Provided data

***

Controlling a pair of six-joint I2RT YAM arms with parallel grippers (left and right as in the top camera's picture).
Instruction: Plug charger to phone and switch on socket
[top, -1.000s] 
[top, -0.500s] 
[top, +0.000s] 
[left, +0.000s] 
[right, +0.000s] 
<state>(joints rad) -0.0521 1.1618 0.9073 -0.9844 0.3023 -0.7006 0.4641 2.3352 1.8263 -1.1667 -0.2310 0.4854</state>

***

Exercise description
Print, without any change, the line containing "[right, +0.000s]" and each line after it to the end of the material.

Response to this exercise
[right, +0.000s] 
<state>(joints rad) -0.0521 1.1618 0.9073 -0.9844 0.3023 -0.7006 0.4641 2.3352 1.8263 -1.1667 -0.2310 0.4854</state>

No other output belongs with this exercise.